-- What is expected --
Would you please copy the part of the material below that opens with the line containing "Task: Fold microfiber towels" and closes with the line containing "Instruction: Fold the"? Copy it exactly, and only it.

-- Task data --
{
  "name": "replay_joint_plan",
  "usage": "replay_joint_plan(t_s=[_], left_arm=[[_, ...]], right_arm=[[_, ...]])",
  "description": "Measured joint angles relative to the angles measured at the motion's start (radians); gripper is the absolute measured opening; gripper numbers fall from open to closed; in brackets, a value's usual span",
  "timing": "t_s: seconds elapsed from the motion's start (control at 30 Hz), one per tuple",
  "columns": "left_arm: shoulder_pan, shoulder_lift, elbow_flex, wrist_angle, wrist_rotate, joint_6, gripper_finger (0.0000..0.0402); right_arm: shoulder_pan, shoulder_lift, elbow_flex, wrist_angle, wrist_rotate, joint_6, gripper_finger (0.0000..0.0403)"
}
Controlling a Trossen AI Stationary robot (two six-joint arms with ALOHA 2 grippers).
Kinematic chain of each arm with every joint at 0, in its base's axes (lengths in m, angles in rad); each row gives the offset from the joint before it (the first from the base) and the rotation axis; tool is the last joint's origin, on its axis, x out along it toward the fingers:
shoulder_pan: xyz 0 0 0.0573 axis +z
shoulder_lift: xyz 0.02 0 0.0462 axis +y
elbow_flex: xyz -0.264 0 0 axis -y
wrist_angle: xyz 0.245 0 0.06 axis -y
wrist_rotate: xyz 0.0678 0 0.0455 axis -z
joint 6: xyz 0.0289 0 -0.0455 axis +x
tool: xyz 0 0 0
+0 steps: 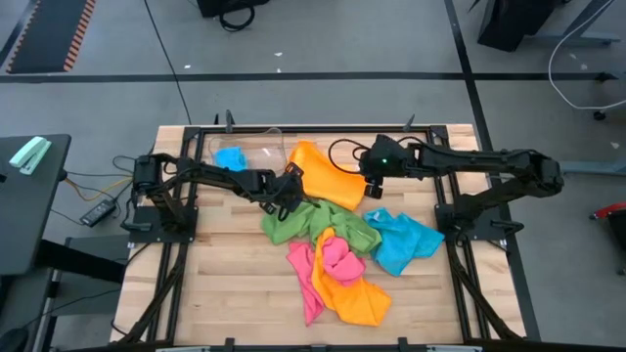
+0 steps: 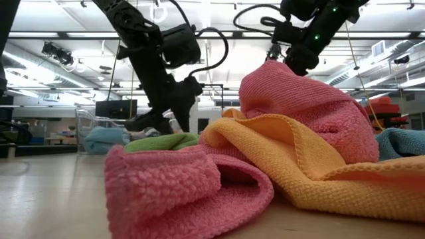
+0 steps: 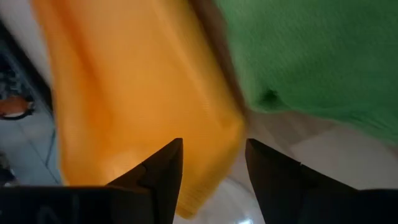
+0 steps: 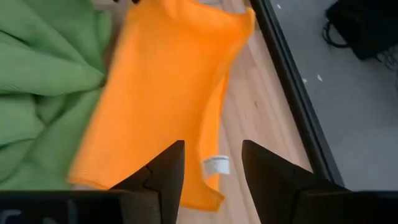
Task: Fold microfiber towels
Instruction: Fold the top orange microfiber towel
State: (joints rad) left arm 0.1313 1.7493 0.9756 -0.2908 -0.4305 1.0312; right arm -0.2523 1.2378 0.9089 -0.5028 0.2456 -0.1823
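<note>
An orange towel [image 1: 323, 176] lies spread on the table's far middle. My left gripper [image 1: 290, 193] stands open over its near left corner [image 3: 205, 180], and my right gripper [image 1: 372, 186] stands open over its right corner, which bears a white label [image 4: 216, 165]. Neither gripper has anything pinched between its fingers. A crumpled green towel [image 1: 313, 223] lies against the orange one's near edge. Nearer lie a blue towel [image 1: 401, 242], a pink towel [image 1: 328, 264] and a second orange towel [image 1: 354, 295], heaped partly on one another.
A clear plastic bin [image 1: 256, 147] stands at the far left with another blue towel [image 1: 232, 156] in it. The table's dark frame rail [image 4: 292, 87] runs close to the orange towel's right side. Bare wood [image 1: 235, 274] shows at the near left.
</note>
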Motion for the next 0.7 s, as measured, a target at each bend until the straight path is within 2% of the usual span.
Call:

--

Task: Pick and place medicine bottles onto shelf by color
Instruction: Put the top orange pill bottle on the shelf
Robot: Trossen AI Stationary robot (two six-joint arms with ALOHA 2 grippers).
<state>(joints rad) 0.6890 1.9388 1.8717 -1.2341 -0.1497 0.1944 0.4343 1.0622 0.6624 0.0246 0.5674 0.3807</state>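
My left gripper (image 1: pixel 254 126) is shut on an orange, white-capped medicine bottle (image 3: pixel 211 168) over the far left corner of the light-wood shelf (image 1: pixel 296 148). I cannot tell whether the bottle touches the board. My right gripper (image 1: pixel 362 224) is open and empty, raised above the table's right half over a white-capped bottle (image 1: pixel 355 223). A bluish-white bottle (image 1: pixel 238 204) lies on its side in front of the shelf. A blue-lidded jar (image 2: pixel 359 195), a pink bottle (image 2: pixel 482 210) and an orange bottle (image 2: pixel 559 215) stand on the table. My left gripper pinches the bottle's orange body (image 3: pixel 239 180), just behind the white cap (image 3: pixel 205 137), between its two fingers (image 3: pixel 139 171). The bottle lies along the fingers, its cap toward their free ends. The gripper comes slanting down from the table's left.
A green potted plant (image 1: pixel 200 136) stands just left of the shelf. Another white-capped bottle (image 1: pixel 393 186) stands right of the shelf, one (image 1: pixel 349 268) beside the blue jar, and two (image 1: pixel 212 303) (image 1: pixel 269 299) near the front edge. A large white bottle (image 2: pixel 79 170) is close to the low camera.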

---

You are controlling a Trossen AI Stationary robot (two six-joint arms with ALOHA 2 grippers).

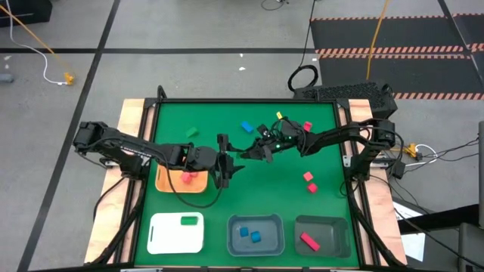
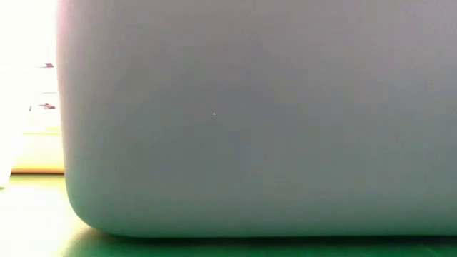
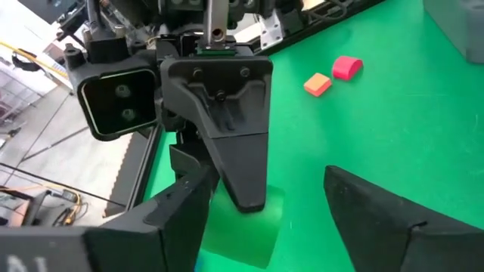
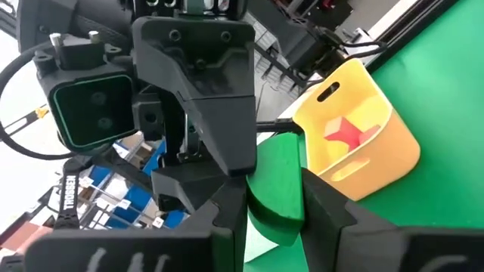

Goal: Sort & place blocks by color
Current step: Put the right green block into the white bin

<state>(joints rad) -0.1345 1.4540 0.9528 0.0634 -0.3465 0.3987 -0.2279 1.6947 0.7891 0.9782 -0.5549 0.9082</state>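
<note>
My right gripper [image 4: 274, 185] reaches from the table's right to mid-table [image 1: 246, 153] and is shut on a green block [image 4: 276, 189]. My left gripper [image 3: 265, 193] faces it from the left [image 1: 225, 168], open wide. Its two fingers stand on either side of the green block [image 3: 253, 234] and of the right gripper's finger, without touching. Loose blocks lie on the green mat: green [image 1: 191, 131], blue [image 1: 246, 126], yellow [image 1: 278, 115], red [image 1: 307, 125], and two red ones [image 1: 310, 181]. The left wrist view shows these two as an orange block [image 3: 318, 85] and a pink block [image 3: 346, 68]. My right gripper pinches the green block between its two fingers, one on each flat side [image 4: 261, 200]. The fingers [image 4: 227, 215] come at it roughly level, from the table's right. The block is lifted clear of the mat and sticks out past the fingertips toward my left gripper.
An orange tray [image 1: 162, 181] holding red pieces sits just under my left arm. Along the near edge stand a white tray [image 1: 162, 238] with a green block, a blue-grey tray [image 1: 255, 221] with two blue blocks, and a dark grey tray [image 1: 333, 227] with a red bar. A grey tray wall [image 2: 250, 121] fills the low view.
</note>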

-- Exercise answer --
Task: Fold microfiber towels
Instruction: Fold the top orange microfiber towel

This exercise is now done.